França “moderniza” discurso neocolonial*
François Hollande anunciou na sexta-feira, em Dakar, perante os deputados senegaleses, que “o tempo da ‘Françafrique’ acabou”. E especificou que a partir de agora “há a França, há a África, há a parceria entre a França e a África com relações assentes no respeito, na clareza e na solidariedade”.
Por Carlos Lopes Pereira, em Avante!
Publicado 22/10/2012 12:07
O presidente francês prometeu encerrar o longo período, desde os anos 60, em que se misturaram política, comércio e negócios obscuros nas relações entre Paris e as suas antigas colônias. Referia-se aos tempos áureos do neocolonialismo gaulês, desde o general De Gaulle a Mitterrand, passando por Pompidou e Giscard D’Estaing, quando a França comprava diamantes, vendia armas e promovia golpes de Estado em diversos países africanos – ao mesmo tempo que recebia no Eliseu ditadores como Bokassa ou Mobutu.
Nesta primeira viagem ao continente africano, Hollande começou por visitar o Senegal, aliado francês privilegiado desde os anos de Leopold Senghor, o “pai” da independência, em 1960. As boas relações franco-senegalesas, incluindo bases e facilidades militares, mantiveram-se ao longo do último meio século, prolongando-se durante os mandatos dos presidentes Abdou Diouf e Abdoulaye Wade e, agora, com Macky Sall.
Falando no parlamento senegalês, o chefe do Estado francês contrariou sem citar o “discurso de Dakar” pronunciado há cinco anos pelo seu antecessor, Nicolas Sarkozy. Principiando também na capital senegalesa a primeira visita presidencial a África, Sarkozy escandalizara então os seus anfitriões afirmando que “o drama de África” era “o homem africano não ter entrado ainda totalmente na História”… Agora, Hollande saudou uma África que é “o berço da Humanidade”, preconizou que ela vai transformar-se num “grande continente emergente”, manifestou confiança na sua juventude e na sua economia e prometeu relações de parceria “sem ingerência mas com exigência”.
O périplo africano de François Hollande levou-o, no fim de semana, a Kinshasa, na República Democrática do Congo, para assistir à 14.ª cimeira da Organização Internacional da Francofonia (OIF).
Na capital congolesa, a organização alargou-se um pouco mais ao conceder o estatuto de membro à Armênia e o de observador ao Uruguai, ao mesmo tempo que admitiu o Qatar como associado. A OIF tem agora 57 países membros, dos quais três associados e 20 observadores.

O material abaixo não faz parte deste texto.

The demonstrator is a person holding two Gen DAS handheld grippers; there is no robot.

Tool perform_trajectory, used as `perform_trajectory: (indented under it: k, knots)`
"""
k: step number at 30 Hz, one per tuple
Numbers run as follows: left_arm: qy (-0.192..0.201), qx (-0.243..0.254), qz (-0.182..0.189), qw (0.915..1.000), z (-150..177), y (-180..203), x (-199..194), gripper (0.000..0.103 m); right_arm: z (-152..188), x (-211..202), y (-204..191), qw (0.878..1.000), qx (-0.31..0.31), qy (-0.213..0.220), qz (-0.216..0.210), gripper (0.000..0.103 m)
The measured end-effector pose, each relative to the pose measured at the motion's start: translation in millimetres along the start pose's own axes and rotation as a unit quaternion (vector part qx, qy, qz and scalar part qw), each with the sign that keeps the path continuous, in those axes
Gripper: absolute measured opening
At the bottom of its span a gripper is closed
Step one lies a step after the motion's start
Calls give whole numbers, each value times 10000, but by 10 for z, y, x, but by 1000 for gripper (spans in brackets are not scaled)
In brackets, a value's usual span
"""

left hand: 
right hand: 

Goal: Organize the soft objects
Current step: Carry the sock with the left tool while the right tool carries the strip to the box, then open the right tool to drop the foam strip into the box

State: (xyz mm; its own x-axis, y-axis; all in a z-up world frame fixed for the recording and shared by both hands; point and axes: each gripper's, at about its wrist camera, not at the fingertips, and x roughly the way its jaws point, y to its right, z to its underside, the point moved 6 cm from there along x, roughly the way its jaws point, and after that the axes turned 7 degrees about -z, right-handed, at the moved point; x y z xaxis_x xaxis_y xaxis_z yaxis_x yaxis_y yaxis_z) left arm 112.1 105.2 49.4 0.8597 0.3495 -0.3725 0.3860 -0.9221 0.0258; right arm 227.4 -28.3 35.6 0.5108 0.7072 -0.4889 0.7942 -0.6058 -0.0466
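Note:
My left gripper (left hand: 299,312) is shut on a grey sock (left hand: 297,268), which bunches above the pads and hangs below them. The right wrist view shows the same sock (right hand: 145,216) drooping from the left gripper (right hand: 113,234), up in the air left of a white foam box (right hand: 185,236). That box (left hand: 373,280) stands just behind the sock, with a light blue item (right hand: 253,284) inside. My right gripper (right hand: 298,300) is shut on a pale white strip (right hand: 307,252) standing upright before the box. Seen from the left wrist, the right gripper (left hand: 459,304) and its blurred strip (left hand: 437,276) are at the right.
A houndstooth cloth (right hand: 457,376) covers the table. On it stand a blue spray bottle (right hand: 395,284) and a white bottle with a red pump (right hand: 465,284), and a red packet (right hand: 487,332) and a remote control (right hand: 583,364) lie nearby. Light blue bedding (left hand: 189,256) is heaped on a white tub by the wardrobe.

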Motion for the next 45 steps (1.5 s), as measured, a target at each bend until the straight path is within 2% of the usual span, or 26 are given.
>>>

No continente africano, a organização da francofonia abrange países do Norte (como Marrocos, Tunísia e Egito), do Oeste (a quase totalidade dos estados da sub-região), do Centro (como os dois Congos, a República Centro Africana, o Ruanda, o Burundi e o Chade) e da zona oriental (Moçambique e Madagáscar, além das ilhas Seychelles, Comores e Maurícia).
Vários destes países não usam sequer o francês como língua oficial, como são os casos dos estados “lusófonos” de Cabo Verde, da Guiné-Bissau, de S. Tomé e Príncipe e de Moçambique. Ou do Qatar, uma monarquia árabe – mais conhecida pela sua submissão ao imperialismo americano do que ao idioma de Victor Hugo – que não esconde as ambições de aumentar ainda mais a influência na África Ocidental, onde financia centros religiosos muçulmanos que concorrem com escolas… de língua francesa.
Ao Congo, Hollande foi “celebrar” e “relançar a francofonia”, conforme afirmou. O presidente disse aos participantes da cimeira da OIF que o “valor comum” é a língua francesa. E foi claro: “A francofonia tem valores, princípios, exigências. É uma mensagem de liberdade. É um espaço de influência, de promoção de valores, de abertura, de trocas econômicas, sociais e culturais”.
Apesar das más relações que mantém com o presidente Joseph Kabila, Hollande não hesitou em participar nesta cimeira da OIF, em Kinshasa, já que a República Democrática do Congo é o primeiro país francófono do mundo (70 milhões de habitantes) e um parceiro econômico “prometedor” face às suas imensas riquezas minerais, como escreve Le Monde.
O jornal põe um diplomata francês a justificar o “carinho” de Paris pela francofonia em África: “A presença econômica e às vezes cultural da China, do Brasil ou da Índia em África é muito positiva, mas isso implica que nós defendamos a nossa posição e os nossos interesses”.
Interesses, pois. Nada mudou, claro, para além dos discursos.
François Hollande não cumprirá as garantias de relações justas com a África assim como não cumpriu as promessas que fez aos franceses de uma política diferente da de Sarkozy e de Merkel… A França continuará, assim, a agir contra os interesses dos povos africanos, apesar da “modernização” do seu discurso neocolonial.